I remember growing up in the 90s, and I remember it, even as a little kid with no understanding of politics, as being an intensely politically charged time, full of sensationalistic news reporting about Bill Clinton and his Republican enemies. I may have been young but I was keenly aware of the climate of political bickering and bitterness.

Lets state clearly what some posters are alluding to: The GOP needs the hate to win elections. They simply can’t win on the issues because very very few Americans favor fiscal policies that concentrate more and more wealth into fewer and fewer hands. Republicans have more support on social issues but not enough to win elections since local Democrats respond where the electorate is more socially conservative.

Take the health care debate.
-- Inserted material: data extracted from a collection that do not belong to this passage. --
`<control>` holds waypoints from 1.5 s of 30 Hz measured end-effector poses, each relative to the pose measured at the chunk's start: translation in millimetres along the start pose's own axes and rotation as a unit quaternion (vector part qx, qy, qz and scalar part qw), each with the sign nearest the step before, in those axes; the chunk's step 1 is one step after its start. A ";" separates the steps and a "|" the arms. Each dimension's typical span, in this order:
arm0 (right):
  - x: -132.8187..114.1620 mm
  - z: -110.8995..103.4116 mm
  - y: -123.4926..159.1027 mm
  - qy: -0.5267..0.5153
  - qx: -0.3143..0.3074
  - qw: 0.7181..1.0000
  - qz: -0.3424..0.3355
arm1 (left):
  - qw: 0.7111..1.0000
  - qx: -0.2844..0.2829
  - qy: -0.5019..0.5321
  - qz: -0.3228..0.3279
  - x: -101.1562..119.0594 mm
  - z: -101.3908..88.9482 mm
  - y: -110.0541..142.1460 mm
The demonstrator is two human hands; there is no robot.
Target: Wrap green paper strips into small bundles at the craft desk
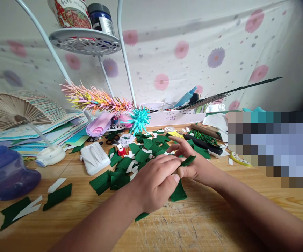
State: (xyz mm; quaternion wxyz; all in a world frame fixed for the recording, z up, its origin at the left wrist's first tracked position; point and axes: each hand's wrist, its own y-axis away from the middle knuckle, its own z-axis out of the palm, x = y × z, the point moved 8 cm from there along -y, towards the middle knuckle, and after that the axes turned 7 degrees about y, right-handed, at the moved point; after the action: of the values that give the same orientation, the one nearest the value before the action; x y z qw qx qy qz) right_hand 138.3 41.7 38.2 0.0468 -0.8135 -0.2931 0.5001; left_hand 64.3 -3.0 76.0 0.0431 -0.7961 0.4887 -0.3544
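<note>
Meeting just right of the frame's centre, the left hand (158, 179) and right hand (200, 169) pinch a narrow green piece (189, 161), its free end jutting rightward past the fingertips, above scattered green scraps (125, 163).

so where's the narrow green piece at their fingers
In the head view, slightly right of centre, the narrow green piece juts out where the left hand and right hand meet, above green scraps.

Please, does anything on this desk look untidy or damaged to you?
Yes: green pieces lie scattered and overlapping, untidily mixed with white scraps; a few are apart, near the purple object. The wooden desk also looks scratched at the front.
</note>
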 end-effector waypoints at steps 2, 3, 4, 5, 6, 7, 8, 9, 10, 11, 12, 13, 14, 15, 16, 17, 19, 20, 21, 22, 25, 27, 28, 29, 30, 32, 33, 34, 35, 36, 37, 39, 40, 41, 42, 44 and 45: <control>-0.6 4.9 0.5 -0.003 -0.013 1.000 -0.003 | 1.000 0.008 0.029 0.001 -1.0 -1.0 -0.3; -0.6 6.1 0.7 -0.007 -0.013 1.000 -0.003 | 0.999 0.009 0.042 -0.015 -3.7 -1.1 -0.9; -0.6 6.8 0.9 -0.015 -0.012 1.000 -0.002 | 0.998 0.007 0.054 -0.037 -7.4 -0.7 -1.5; -0.1 7.6 1.0 -0.026 -0.013 1.000 0.002 | 0.996 0.002 0.069 -0.062 -11.5 0.3 -2.0; 0.4 8.2 1.2 -0.039 -0.013 0.999 0.006 | 0.993 -0.003 0.087 -0.084 -15.4 1.5 -2.2; 0.9 9.1 1.2 -0.053 -0.015 0.998 0.010 | 0.989 -0.009 0.109 -0.101 -18.7 3.0 -2.2; 1.2 10.0 1.3 -0.067 -0.018 0.998 0.012 | 0.984 -0.012 0.135 -0.114 -21.4 4.2 -2.0; 1.6 11.3 1.4 -0.080 -0.022 0.996 0.016 | 0.979 -0.015 0.164 -0.123 -23.6 5.5 -1.8; 1.8 12.5 1.5 -0.093 -0.025 0.995 0.018 | 0.972 -0.018 0.195 -0.129 -25.1 6.9 -1.6; 1.8 13.8 1.5 -0.106 -0.028 0.994 0.020 | 0.965 -0.020 0.225 -0.133 -25.9 8.0 -1.6; 1.5 15.1 1.6 -0.121 -0.029 0.992 0.021 | 0.958 -0.022 0.252 -0.133 -25.8 8.8 -1.9; 0.8 16.4 1.7 -0.133 -0.032 0.990 0.022 | 0.952 -0.022 0.276 -0.132 -25.1 9.2 -2.4; -0.2 17.4 1.8 -0.143 -0.032 0.989 0.020 | 0.946 -0.020 0.295 -0.129 -24.1 9.1 -3.3; -1.2 18.1 1.8 -0.149 -0.032 0.988 0.020 | 0.942 -0.018 0.311 -0.126 -23.1 8.9 -4.3; -2.1 18.3 1.9 -0.154 -0.031 0.987 0.021 | 0.938 -0.015 0.325 -0.124 -22.4 8.5 -5.3; -2.8 18.5 2.1 -0.158 -0.032 0.987 0.023 | 0.934 -0.011 0.336 -0.123 -22.3 8.1 -6.2; -3.2 17.6 2.5 -0.172 -0.038 0.984 0.031 | 0.932 0.004 0.339 -0.129 -25.4 6.6 -7.1; -2.8 16.0 2.7 -0.178 -0.039 0.983 0.034 | 0.935 0.014 0.327 -0.136 -28.7 5.4 -6.9; -2.3 13.0 2.7 -0.179 -0.036 0.983 0.036 | 0.940 0.026 0.305 -0.147 -33.0 3.7 -6.1; -1.8 8.1 2.7 -0.168 -0.024 0.985 0.034 | 0.946 0.039 0.278 -0.160 -37.9 1.7 -5.0; -5.5 -13.4 2.6 -0.041 0.043 0.998 0.001 | 0.949 0.069 0.238 -0.194 -50.6 -2.9 -1.1; -16.2 -23.2 3.4 0.076 0.077 0.993 -0.050 | 0.937 0.077 0.272 -0.204 -55.3 -3.0 -0.3; -22.5 -24.8 3.9 0.123 0.083 0.986 -0.077 | 0.928 0.081 0.297 -0.209 -57.2 -2.8 -0.3; -28.0 -24.8 4.3 0.159 0.083 0.979 -0.100 | 0.919 0.087 0.320 -0.214 -59.1 -2.7 -0.3; -32.1 -23.8 4.5 0.183 0.080 0.973 -0.116 | 0.911 0.095 0.336 -0.221 -61.3 -2.9 -0.2; -35.8 -22.0 4.1 0.210 0.075 0.967 -0.124 | 0.901 0.110 0.348 -0.236 -65.5 -3.6 0.1; -36.1 -21.8 3.8 0.218 0.076 0.966 -0.120 | 0.899 0.115 0.348 -0.239 -67.0 -4.0 0.2; -35.8 -22.0 3.4 0.224 0.079 0.965 -0.114 | 0.899 0.117 0.346 -0.240 -67.8 -4.2 0.1; -35.3 -22.6 3.2 0.227 0.082 0.964 -0.108 | 0.901 0.118 0.344 -0.238 -68.2 -4.3 -0.1; -34.7 -23.6 3.1 0.227 0.088 0.964 -0.102 | 0.903 0.121 0.340 -0.235 -68.2 -4.9 -0.1; -33.7 -24.7 3.2 0.225 0.094 0.965 -0.096 | 0.905 0.126 0.335 -0.230 -68.0 -6.0 0.1; -31.1 -26.9 3.3 0.214 0.104 0.968 -0.080 | 0.913 0.146 0.315 -0.214 -66.8 -10.4 0.7; -29.6 -27.7 3.5 0.205 0.108 0.970 -0.072 | 0.918 0.160 0.301 -0.203 -65.8 -13.3 1.2; -28.2 -28.0 3.6 0.195 0.109 0.973 -0.065 | 0.923 0.173 0.285 -0.193 -64.7 -16.1 1.7; -26.8 -27.9 3.8 0.186 0.108 0.975 -0.057 | 0.927 0.184 0.269 -0.184 -63.8 -18.4 2.2; -24.9 -27.1 4.0 0.177 0.104 0.978 -0.044 | 0.934 0.195 0.243 -0.172 -62.5 -21.0 2.9; -24.8 -26.3 4.1 0.179 0.102 0.978 -0.041 | 0.938 0.196 0.232 -0.170 -62.2 -21.4 3.0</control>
State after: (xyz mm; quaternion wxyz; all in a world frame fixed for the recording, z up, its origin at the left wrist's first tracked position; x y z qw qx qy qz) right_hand 154.1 31.0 69.2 0.2012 -0.8679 -0.2610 0.3716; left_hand 32.3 51.6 58.2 0.0232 -0.7385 0.2636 -0.6201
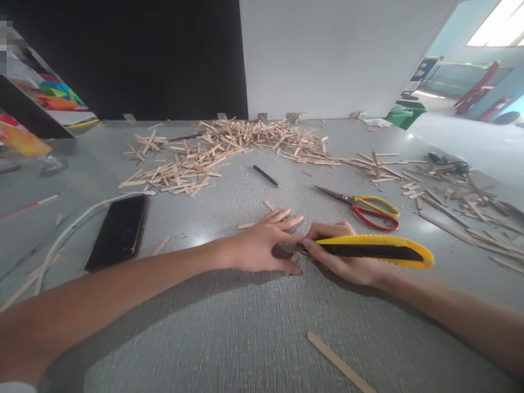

The law is unpopular even though what’s in the law is not. The GOP wasn’t going to back down just because they were on the wrong side of public opinion. They live on the wrong side of public opinion. So they went out and lied and created hysteria and tried to derail the bill. That’s what they do.
*Disclaimer: Nothing in this post should be construed as ignoring that there are other factors leading to the sad state of political discourse in America or that things haven’t been worse in the past. Nor that the Democrats are white knights that slavishly serve popular opinion or the common good. *

9/11 made it possible for them to do something (go into Iraq) that, I grant, they probably wanted to do anyway. However, to imply that they were therefore happy about 9/11 – and, specifically, happy about the opportunity to shore up political support through war – is, to understate, unfounded.

Some of these hardly seem divisive to me, unless anyone who’s hated irrationally is “divisive.” FDR, Truman, and JFK were widely despised, yet the political climate in those days hardly approached today’s level of right-wing blather.

As Der Trihs points out, left-wingers are almost as angry at the Democrats as they are at Republicans; the equation Democrat == Left is fully nonsensical today, and source of much confusion even here at SDMB. The claim that Democrat’s reaction against GWB was comparable to Republican reaction against Clinton is fully false. Let me state my own views:

I almost voted for Bush Sr., thought Ford was an OK President, would have been happy with Dole etc. and even agree that Nixon (despite his serious flaws) was more competent than most of the Presidents who came after him. I was initially disposed to accept Bush Jr. as a competent centrist.

The reason I ended up detesting GWB is not bitterness over 2000 election irregularities, not revenge for irrational hatred directed against Clinton, and not a routine dislike of right-wing by the center/left. I never “hated” Reagan, even accepting Iran-Contra as his prerogative despite that I disagreed. The reason I came to detest GWB and his cabal (Cheney, Rove, Rumsfeld) is because I found them to be obviously corrupt, incompetent and hypocritical, exceeding all precedents.

Right-wingers seem to think “We hate you; you hate us; what else is new?” This doesn’t apply to me. I’m sure there are many centrists like myself who are somewhat astounded that many Americans don’t perceive the extreme faults of the Bush-Cheney Administration. (I’d ask such Americans whether they’ve read books like Price of Loyalty?)

Whether or not they were “happy” is a pretty superficial charge. The fact remains that they blatantly exploited 9/11 both to push through the invasion of Iraq and politically–even as they and their supporters are constantly accusing their opponents of exploiting various tragedies for political gain.